Soon after his diagnosis, we found out we were pregnant with our 3rd. I should have been ecstatic. I was, but I wasn’t. Soon I found myself in tears in my OBs office, and he was telling my husband he needed to drive me to the nearest emergency room for mental evaluation. We show up and I was treated like a complete psychopath. They made me remove my clothing, shoelaces, jewelry, wouldn’t let us have phones or anything, and a guard outside my door. It made me feel like a monster, and like I was the equivalent of Ted Bundy. I mean, what pregnant woman says she just wants to end it all?

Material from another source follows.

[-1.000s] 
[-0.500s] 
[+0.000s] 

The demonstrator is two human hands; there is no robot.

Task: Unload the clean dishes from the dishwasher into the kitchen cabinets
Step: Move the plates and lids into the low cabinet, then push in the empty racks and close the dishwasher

I ended up finding a therapist that I actually liked. He reminded me of my dad in a lot of ways. Therapy helped tremendously, and once again my trail map had changed in my favor and I was back on a smooth, easy going path. My daughter was born healthy, I received a promotion right before going on my 3-month maternity leave, I was spending time with my kids, and enjoying life again. Then in 2020, like for many, life took a big fat shit on my trail map and I lost all sense of direction.

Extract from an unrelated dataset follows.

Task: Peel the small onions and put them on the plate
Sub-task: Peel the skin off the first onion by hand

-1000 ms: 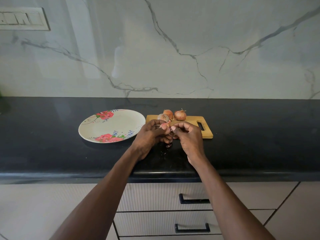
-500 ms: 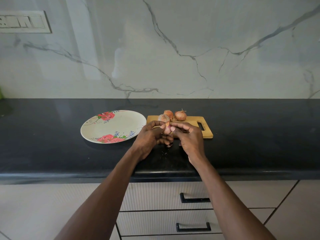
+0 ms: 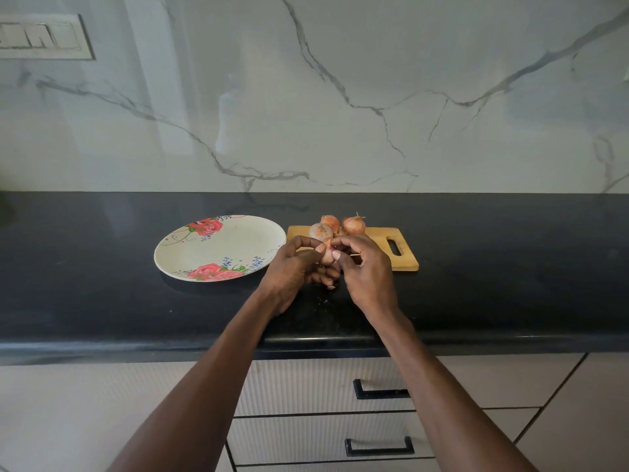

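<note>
Above the counter, both hands pinch one onion.

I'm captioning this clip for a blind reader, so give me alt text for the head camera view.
Two hands, left and right, hold a small onion between them above a black counter, fingers picking at its skin. Three unpeeled onions sit on a wooden board behind, beside a bare floral plate.

There were four small brown-skinned onions: three on the one wooden cutting board, one held. One floral plate, two hands, two black drawer handles.
</note>
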`<state>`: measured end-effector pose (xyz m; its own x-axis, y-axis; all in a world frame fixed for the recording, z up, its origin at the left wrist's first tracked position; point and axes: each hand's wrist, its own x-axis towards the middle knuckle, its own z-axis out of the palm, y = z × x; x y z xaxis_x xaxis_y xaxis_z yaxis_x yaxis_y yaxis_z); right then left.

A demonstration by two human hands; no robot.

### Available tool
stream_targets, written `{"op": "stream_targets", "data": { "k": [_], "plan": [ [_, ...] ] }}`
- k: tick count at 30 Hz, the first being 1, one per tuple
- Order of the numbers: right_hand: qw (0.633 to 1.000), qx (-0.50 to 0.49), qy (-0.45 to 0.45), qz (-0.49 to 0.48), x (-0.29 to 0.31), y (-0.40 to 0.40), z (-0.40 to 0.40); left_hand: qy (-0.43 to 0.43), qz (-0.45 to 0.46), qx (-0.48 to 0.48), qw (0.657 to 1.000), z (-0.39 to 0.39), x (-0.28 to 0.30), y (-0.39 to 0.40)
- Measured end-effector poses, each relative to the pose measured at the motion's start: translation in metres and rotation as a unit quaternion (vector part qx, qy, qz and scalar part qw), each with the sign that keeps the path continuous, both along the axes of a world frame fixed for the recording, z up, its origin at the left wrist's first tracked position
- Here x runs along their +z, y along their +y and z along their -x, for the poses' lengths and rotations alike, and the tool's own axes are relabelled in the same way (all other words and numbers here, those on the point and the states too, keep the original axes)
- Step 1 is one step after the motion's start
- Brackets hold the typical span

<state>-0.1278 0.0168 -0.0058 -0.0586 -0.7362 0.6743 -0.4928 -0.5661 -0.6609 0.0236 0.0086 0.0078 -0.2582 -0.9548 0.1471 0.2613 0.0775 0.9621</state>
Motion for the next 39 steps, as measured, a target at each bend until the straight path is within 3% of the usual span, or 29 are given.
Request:
{"op": "stream_targets", "data": {
  "k": [11,19,30,35,39],
  "plan": [
    [0.994,-0.007,0.107,0.029,0.001,0.006,-0.009,-0.036,0.008,0.034,0.999,0.002,-0.003,0.000],
    [0.985,-0.031,0.167,-0.002,0.001,0.006,-0.012,-0.040,0.001,0.069,0.997,0.004,-0.003,-0.002],
    [0.987,-0.033,0.160,0.004,-0.002,0.006,-0.013,-0.020,-0.011,0.070,0.997,0.000,-0.004,-0.005],
    [0.996,-0.052,0.065,-0.009,0.000,0.007,-0.008,0.012,-0.016,0.049,0.999,-0.001,-0.003,-0.006],
    [0.996,-0.071,0.046,-0.002,0.001,0.007,-0.007,0.012,-0.024,0.032,0.999,-0.003,-0.003,-0.008]
  ]
}}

We discovered our son had been victim of trauma from a family member, and it had been occurring for some time. How could my innocent 4yr old be so damaged? How could this happen to us, from them? I didn’t know how to breathe. I felt like I had failed my #1 duty as a parent, and I had caused this. Right away, we knew we had to get him into therapy. We decided we would all go together and heal together.


Seeing my son so fragile, made me realize there was no possible way I could help him heal if I wasn’t yet healed. But when you go to therapy 2x a week already, it’s hard to want to do more therapy. My therapist brought up the point that I always brought up memories of the outdoors when talking about my dad and the emotional wounds, so why didn’t I get outside? Just to see if it helped.



So, I got outside. I found an organization called Wild Women Outdoors that got together for monthly hikes and adventures. It pushed me outside my comfort zone to be vulnerable around others, and just be outside. Soon I found myself signing up for white water rafting, which I swore I would never do. I was doing anything and everything to just get outside and for the time in a while my head was quiet, content. I did my first 6-day solo elk hunt with my bow and logged at least a week each month out hunting either by myself, or with my husband and kids. I was teaching myself everything there was to learn about elk scouting, mapping, wind changes, fly fishing, if it involved hunting, fishing, or backpacking- I was going to learn it. I learned that the more I was outside, the more I was healing and having big realizations of the roots to my depression and anxiety. Additionally, I found that the more I was outdoors, the less I was needing that bottle of vodka, and that I wanted to hike that trail more than I wanted that hangover.


My healing in the outdoors felt so natural, authentic, and just right. For the first time in my life, I felt like I suddenly found purpose. I wanted to help others find the same healing


myself, my son, and my family found. I wanted to help them find that place, just as someone helped me. Soon, I was sending out graduate school applications to change careers. I have been a successful researcher in cell biology for the last 12 years, but suddenly I grew tired of the long, stressful hours and just wanted a simpler life. I wanted more but in a simpler kind of way.


In January I start my new trail in life as I work towards becoming a licensed mental health counselor and today marks 53 days sober. I hope I can help others like we were helped. Even if it’s just 1 person, that’s enough. My trail map in life will still have plenty of tough switchbacks, but that’s ok. Everyone’s trail map has them.


The higher the climb, the more beautiful the view.